[[ Recorded data open ]]
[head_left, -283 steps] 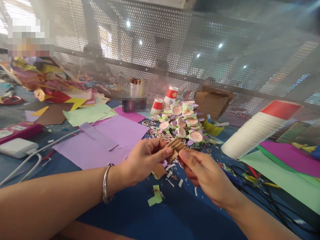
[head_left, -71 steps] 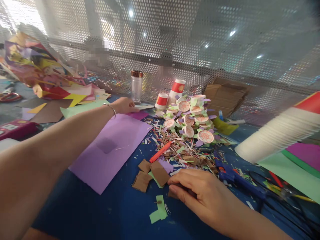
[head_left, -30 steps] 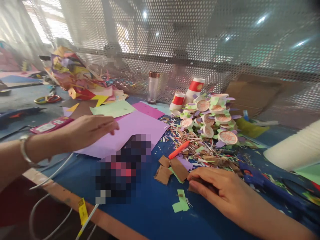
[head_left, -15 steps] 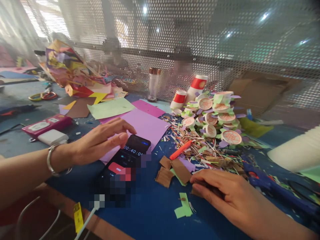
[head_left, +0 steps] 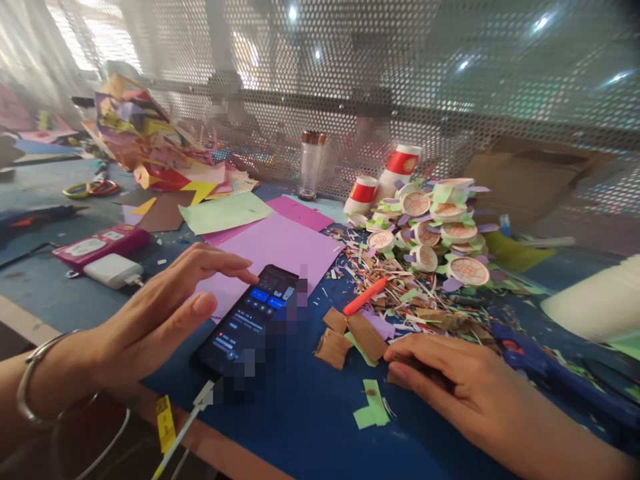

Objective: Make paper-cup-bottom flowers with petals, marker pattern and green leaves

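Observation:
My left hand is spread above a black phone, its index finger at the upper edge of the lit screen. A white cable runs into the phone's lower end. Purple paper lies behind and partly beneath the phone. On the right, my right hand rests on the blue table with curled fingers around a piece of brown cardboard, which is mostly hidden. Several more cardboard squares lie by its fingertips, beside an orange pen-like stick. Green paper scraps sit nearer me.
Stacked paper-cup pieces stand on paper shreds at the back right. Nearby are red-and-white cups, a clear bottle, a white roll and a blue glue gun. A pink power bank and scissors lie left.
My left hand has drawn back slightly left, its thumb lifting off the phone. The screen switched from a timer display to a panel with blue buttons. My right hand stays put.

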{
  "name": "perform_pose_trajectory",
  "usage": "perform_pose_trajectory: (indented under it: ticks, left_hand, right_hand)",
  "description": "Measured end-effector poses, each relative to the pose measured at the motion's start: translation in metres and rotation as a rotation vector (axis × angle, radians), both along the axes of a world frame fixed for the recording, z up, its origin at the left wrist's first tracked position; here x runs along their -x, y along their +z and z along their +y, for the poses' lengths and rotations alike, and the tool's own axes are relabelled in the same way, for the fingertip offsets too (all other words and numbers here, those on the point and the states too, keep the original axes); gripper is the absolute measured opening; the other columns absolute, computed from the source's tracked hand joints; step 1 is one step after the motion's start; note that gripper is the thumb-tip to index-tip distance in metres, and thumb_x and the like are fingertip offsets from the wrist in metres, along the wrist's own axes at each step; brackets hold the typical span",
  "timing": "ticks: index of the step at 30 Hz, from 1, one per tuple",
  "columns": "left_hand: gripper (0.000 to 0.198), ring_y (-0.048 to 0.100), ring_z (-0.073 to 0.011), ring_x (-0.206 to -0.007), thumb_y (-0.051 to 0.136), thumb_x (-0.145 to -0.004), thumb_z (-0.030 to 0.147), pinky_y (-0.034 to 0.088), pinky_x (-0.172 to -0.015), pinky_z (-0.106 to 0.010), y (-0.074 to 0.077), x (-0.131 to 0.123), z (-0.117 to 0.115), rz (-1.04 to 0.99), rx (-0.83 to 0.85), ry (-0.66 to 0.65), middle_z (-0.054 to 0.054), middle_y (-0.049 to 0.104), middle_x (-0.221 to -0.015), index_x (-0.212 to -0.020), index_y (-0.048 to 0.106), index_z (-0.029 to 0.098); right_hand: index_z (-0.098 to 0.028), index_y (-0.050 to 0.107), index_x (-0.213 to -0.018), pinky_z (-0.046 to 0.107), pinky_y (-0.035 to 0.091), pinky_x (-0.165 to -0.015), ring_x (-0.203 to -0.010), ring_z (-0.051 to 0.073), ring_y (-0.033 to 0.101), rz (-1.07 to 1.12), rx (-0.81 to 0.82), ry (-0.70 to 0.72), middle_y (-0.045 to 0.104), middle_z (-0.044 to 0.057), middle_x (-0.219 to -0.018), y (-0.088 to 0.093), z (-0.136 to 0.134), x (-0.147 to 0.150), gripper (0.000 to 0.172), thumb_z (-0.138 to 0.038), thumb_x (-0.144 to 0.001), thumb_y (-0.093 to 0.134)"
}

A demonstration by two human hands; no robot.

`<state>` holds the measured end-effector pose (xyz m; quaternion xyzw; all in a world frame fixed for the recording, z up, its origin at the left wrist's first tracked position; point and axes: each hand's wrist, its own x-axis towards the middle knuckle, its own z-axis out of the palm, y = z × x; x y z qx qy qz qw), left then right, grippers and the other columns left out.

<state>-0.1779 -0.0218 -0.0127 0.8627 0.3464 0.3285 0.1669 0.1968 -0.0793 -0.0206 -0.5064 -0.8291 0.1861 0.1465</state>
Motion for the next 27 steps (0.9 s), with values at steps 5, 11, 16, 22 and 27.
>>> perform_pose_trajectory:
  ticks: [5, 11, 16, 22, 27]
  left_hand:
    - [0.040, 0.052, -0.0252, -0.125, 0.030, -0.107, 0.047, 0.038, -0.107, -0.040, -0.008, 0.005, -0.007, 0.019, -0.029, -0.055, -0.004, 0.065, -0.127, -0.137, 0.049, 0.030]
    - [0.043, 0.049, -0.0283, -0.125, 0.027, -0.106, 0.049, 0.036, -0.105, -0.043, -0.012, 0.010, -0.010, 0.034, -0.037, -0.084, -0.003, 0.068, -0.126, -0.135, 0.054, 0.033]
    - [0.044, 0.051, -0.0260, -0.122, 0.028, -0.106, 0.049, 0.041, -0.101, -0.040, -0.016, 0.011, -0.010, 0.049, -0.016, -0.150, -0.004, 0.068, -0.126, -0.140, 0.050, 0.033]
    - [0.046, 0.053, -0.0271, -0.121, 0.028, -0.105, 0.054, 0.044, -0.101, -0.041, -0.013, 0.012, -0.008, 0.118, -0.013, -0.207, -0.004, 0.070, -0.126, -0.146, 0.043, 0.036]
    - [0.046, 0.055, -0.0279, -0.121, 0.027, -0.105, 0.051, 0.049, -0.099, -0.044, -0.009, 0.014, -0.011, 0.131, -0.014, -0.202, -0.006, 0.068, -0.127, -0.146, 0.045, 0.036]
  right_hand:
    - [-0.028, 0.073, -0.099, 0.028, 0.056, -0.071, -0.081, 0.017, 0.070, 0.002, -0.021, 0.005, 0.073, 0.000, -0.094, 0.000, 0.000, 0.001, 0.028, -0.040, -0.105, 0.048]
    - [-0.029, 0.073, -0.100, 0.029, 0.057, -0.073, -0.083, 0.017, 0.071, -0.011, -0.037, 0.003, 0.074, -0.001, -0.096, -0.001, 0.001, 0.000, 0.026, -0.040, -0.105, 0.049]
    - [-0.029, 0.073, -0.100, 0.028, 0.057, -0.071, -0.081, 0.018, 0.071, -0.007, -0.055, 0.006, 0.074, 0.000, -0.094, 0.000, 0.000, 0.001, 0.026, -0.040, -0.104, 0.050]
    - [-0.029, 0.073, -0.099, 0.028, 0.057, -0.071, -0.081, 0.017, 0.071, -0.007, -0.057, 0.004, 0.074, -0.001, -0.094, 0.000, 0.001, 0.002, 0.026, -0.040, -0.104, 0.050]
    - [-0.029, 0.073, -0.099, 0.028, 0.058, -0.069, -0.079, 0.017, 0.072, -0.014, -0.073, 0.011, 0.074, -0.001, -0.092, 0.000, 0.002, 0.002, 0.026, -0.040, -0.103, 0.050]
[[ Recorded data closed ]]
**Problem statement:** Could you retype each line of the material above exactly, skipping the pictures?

**Your solution:**
[head_left, -283 steps] 
[head_left, -71 steps] 
[head_left, -30 steps] 
[head_left, -15 steps] 
[head_left, +0 steps] 

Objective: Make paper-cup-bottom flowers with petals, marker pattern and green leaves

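Observation:
My left hand is spread above a black phone, its index finger at the upper edge of the lit screen. A white cable runs into the phone's lower end. Purple paper lies behind and partly beneath the phone. On the right, my right hand rests on the blue table with curled fingers around a piece of brown cardboard, which is mostly hidden. Several more cardboard squares lie by its fingertips, beside an orange pen-like stick. Green paper scraps sit nearer me.
Stacked paper-cup pieces stand on paper shreds at the back right. Nearby are red-and-white cups, a clear bottle, a white roll and a blue glue gun. A pink power bank and scissors lie left.
My left hand has drawn back slightly left, its thumb lifting off the phone. The screen switched from a timer display to a panel with blue buttons. My right hand stays put.
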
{
  "name": "perform_pose_trajectory",
  "usage": "perform_pose_trajectory: (indented under it: ticks, left_hand, right_hand)",
  "description": "Measured end-effector poses, each relative to the pose measured at the motion's start: translation in metres and rotation as a rotation vector (axis × angle, radians), both along the axes of a world frame fixed for the recording, z up, its origin at the left wrist's first tracked position; here x runs along their -x, y along their +z and z along their +y, for the poses' lengths and rotations alike, and the tool's own axes are relabelled in the same way, for the fingertip offsets too (all other words and numbers here, those on the point and the states too, keep the original axes); gripper is the absolute measured opening; the other columns absolute, computed from the source's tracked hand joints; step 1 is one step after the motion's start; note that gripper is the thumb-tip to index-tip distance in metres, and thumb_x and the like are fingertip offsets from the wrist in metres, along the wrist's own axes at each step; brackets hold the typical span",
  "timing": "ticks: index of the step at 30 Hz, from 1, one per tuple",
  "columns": "left_hand: gripper (0.000 to 0.198), ring_y (-0.048 to 0.100), ring_z (-0.073 to 0.011), ring_x (-0.206 to -0.007), thumb_y (-0.051 to 0.136), thumb_x (-0.145 to -0.004), thumb_z (-0.030 to 0.147), pinky_y (-0.034 to 0.088), pinky_x (-0.172 to -0.015), pinky_z (-0.106 to 0.010), y (-0.074 to 0.077), x (-0.131 to 0.123), z (-0.117 to 0.115), rz (-1.04 to 0.99), rx (-0.83 to 0.85), ry (-0.66 to 0.65), middle_z (-0.054 to 0.054), middle_y (-0.049 to 0.104), middle_x (-0.221 to -0.015), index_x (-0.212 to -0.020), index_y (-0.048 to 0.106), index_z (-0.029 to 0.098); right_hand: index_z (-0.098 to 0.028), index_y (-0.050 to 0.107), index_x (-0.213 to -0.018), pinky_z (-0.046 to 0.107), pinky_y (-0.035 to 0.091), pinky_x (-0.165 to -0.015), ring_x (-0.203 to -0.010), ring_z (-0.051 to 0.073), ring_y (-0.033 to 0.101), rz (-1.07 to 1.12), rx (-0.81 to 0.82), ry (-0.70 to 0.72), middle_y (-0.045 to 0.104), middle_z (-0.044 to 0.057), middle_x (-0.219 to -0.018), y (-0.088 to 0.093), z (-0.136 to 0.134), x (-0.147 to 0.150), gripper (0.000 to 0.172), thumb_z (-0.138 to 0.038), thumb_x (-0.144 to 0.001), thumb_y (-0.093 to 0.134)"
}

A demonstration by two human hands; no robot.

`<state>` holds the measured end-effector pose (xyz m; quaternion xyzw; all in a world frame fixed for the recording, z up, its origin at the left wrist's first tracked position; point and axes: each hand's wrist, its own x-axis towards the middle knuckle, its own z-axis out of the palm, y = z × x; x y z qx qy qz qw), left then right, grippers and the other columns left out.

<state>-0.1779 -0.0218 -0.0127 0.8627 0.3464 0.3285 0.1669 0.1968 -0.0793 -0.0206 -0.5064 -0.8291 0.1861 0.1465</state>
Motion for the next 27 steps (0.9 s), with values at steps 5, 11, 16, 22 and 27.
>>> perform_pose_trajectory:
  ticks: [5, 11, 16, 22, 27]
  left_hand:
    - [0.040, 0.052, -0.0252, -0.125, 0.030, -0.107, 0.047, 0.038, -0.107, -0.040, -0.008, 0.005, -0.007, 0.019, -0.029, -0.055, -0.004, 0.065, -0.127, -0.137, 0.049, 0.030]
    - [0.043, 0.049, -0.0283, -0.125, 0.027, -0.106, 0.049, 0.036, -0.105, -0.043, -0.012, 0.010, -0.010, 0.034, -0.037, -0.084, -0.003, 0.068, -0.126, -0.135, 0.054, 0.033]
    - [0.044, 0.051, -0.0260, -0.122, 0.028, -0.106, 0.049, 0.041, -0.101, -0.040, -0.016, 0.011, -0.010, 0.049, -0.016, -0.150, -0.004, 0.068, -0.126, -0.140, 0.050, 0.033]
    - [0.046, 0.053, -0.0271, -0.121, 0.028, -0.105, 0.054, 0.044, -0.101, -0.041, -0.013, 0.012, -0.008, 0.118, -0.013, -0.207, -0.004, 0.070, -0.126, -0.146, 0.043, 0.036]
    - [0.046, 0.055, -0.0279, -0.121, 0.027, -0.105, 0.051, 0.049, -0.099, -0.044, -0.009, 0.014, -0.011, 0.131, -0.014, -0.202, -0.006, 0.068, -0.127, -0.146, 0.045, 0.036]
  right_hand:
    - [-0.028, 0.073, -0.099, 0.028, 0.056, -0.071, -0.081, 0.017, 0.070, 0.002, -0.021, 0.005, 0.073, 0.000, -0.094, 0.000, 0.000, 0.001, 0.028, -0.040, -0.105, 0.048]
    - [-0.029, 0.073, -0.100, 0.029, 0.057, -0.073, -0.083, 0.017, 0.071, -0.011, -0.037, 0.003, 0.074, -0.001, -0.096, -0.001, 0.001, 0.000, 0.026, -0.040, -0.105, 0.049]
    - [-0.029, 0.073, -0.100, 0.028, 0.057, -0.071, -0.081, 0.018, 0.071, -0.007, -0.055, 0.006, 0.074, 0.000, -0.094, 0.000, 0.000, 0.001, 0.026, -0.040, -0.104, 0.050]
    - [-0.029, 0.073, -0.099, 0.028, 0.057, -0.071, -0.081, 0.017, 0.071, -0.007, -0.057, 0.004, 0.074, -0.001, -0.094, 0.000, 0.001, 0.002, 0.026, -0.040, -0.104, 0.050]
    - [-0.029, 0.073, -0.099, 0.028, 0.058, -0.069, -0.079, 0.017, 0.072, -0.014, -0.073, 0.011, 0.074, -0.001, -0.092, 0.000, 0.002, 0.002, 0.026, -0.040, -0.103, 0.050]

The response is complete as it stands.